Literature DB >> 2287942

Increased risk of neisserial infections in systemic lupus erythematosus.

S R Mitchell1, P Q Nguyen, P Katz.   

Abstract

Survival in systemic lupus erythamatosus (SLE) continues to improve because of better ancillary care, earlier diagnosis, and earlier treatment. However, infection remains a leading cause of morbidity and mortality in this disease. Although corticosteroids and immunosuppresives increase the risk of opportunistic infection, the SLE patient is still most at risk from common bacterial pathogens. As the prototypic immune-complex disease, patients with active SLE have low circulating complement as well as a reticuloendothelial system (RES) saturated with immune complexes. It seems intuitive that SLE patients should be most at risk for organisms dependent for their removal on the RES or complement for opsonization or bacteriolysis. The current series presents four patients with SLE and disseminated neisseria infection and brings to 14 the number of patients in the literature with disseminated neisserial infection. They are typically young, female, with renal disease, and either congenital or acquired hypocomplementemia, and may present with all features of a lupus flare.
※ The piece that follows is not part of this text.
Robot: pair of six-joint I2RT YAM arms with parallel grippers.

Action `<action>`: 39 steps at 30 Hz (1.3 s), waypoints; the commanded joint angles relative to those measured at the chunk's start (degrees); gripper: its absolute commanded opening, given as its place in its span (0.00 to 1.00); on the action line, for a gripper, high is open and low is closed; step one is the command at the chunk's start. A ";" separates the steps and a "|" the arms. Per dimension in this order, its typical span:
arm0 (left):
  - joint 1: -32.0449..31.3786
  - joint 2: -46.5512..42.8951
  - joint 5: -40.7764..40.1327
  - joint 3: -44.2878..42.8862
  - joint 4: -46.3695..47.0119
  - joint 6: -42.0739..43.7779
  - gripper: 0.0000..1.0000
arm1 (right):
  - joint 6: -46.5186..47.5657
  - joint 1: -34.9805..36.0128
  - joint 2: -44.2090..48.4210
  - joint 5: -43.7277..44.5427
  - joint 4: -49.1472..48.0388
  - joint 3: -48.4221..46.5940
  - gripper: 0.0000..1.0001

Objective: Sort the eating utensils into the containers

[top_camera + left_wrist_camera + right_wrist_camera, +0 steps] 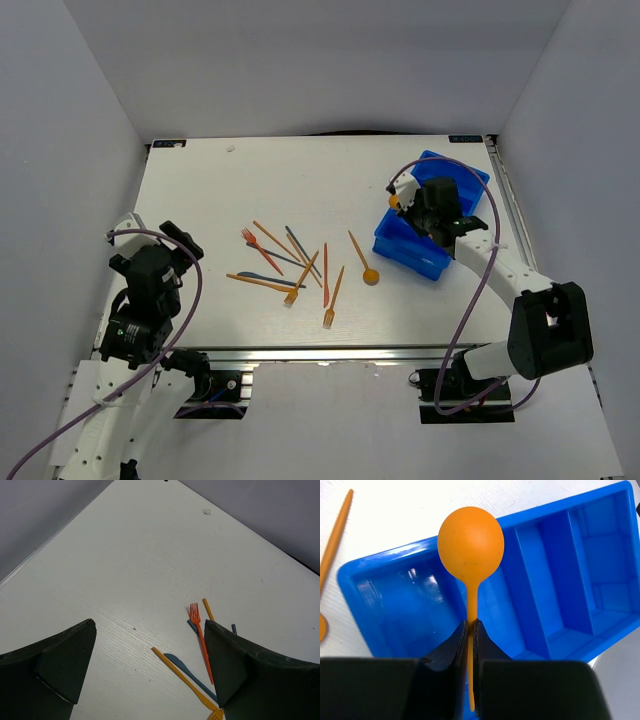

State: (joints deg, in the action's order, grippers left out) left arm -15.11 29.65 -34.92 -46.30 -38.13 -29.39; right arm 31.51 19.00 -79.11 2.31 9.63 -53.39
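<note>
Your right jaws are pinched shut on the thin handle of a round-bowled orange plastic spoon [470,540]. The handle runs straight up between the two tips, and the bowl sticks out past them. Behind the spoon you see the bright blue plastic tray [530,595] with its long compartments side by side. The bowl shows in front of the tray's rim and the big compartment at one end. You cannot tell from these views if the spoon touches the tray. The tray sits on the far right part of the white desk [200,190], turned at a slant. A second orange spoon [364,262] lies flat on the desk near the tray's left side, not touching it. Further left is a loose pile of utensils [290,270]: orange forks, orange sticks, some dark blue-grey pieces and one red plastic fork [260,248], many of them crossing each other. Your left jaws are as wide open as they go and hold nothing. They hang over the left part of the desk, with the pile ahead and to the right. In the left wrist view the red fork lies just beside the right finger [250,675].
</note>
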 commanded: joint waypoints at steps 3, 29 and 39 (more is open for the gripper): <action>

Surprisingly, they are not all on corticosteroids or immunosuppressives and have some features that are unusual for non-SLE patients with these infections. There seems to be an over-representation of Nisseria meningitidis (despite potential reporting bias), and there ironically may be better tolerance with fewer fulminant complications in patients who have complement deficiencies. The best approach for the physician treating SLE is to immunize all SLE patients with available bacterial vaccines to N meningitidis and Streptococcus pneumonia, have a low threshold of suspicion for the diagnosis of disseminated neisserial or other encapsulated bacterial infection in the SLE patient who is sick, and to treat empirically with third generation cephalosporins after appropriate cultures.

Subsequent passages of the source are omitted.